• **EXERCISE OBJECTIVE**
An exact repetition of the data is required; no picture should appear in it.

┌──

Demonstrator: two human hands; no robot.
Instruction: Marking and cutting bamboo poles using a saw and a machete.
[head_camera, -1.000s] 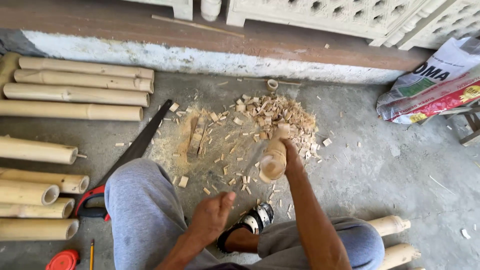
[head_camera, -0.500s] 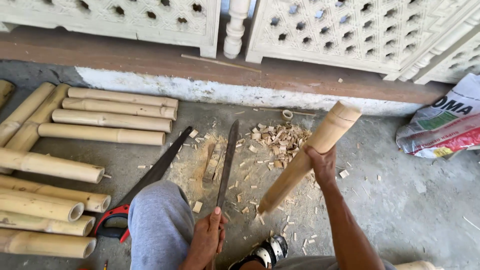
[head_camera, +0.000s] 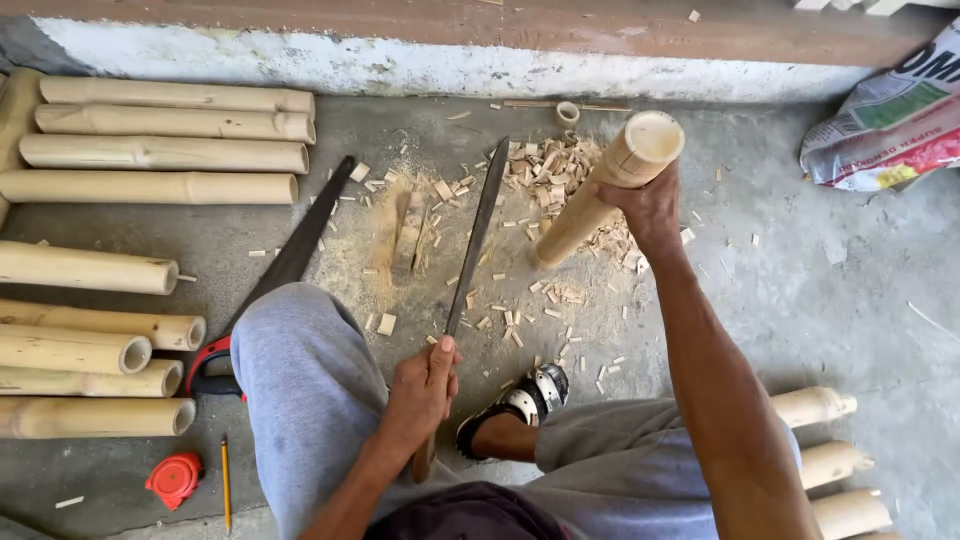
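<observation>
The right hand (head_camera: 650, 205) is closed around a bamboo pole (head_camera: 605, 190) just below its cut top, and the pole is stood tilted, its foot planted in the chip pile (head_camera: 545, 175) on the floor (head_camera: 800, 300), toward the wall side. Held so, the open end is turned up toward the camera and the shaft is braced against the ground. The left hand (head_camera: 425, 385) is wrapped tight on the wooden handle of a long blade (head_camera: 475, 235), which is laid flat on the floor, its tip pointed toward the wall (head_camera: 400, 65) and kept just left of the pole's foot, apart from it. Both are set in front of the bent knees, within easy reach.

Beside the left knee a saw (head_camera: 290, 255) with a red handle is laid slantwise. Along the floor's left edge bamboo lengths (head_camera: 160, 125) are stacked side by side, cut ends facing inward, so that side is closed off. More cut pieces (head_camera: 825, 450) are seen at the lower right corner, and a printed sack (head_camera: 890, 125) at the upper right. Bare floor is left open to the right of the pole. A red tape measure (head_camera: 175, 478) and a pencil (head_camera: 225, 480) are laid near the bottom left.
</observation>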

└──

• **EXPECTED ANSWER**
Demonstrator: two human hands; no robot.
Instruction: Marking and cutting bamboo poles using a saw and a machete.
[head_camera, -1.000s] 
[head_camera, -0.500s] 
[head_camera, +0.000s] 
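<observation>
The right hand (head_camera: 650, 205) is closed around a bamboo pole (head_camera: 605, 190) just below its cut top, and the pole is stood tilted, its foot planted in the chip pile (head_camera: 545, 175) on the floor (head_camera: 800, 300), toward the wall side. Held so, the open end is turned up toward the camera and the shaft is braced against the ground. The left hand (head_camera: 425, 385) is wrapped tight on the wooden handle of a long blade (head_camera: 475, 235), which is laid flat on the floor, its tip pointed toward the wall (head_camera: 400, 65) and kept just left of the pole's foot, apart from it. Both are set in front of the bent knees, within easy reach.

Beside the left knee a saw (head_camera: 290, 255) with a red handle is laid slantwise. Along the floor's left edge bamboo lengths (head_camera: 160, 125) are stacked side by side, cut ends facing inward, so that side is closed off. More cut pieces (head_camera: 825, 450) are seen at the lower right corner, and a printed sack (head_camera: 890, 125) at the upper right. Bare floor is left open to the right of the pole. A red tape measure (head_camera: 175, 478) and a pencil (head_camera: 225, 480) are laid near the bottom left.
</observation>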

No part of the exercise is left unanswered.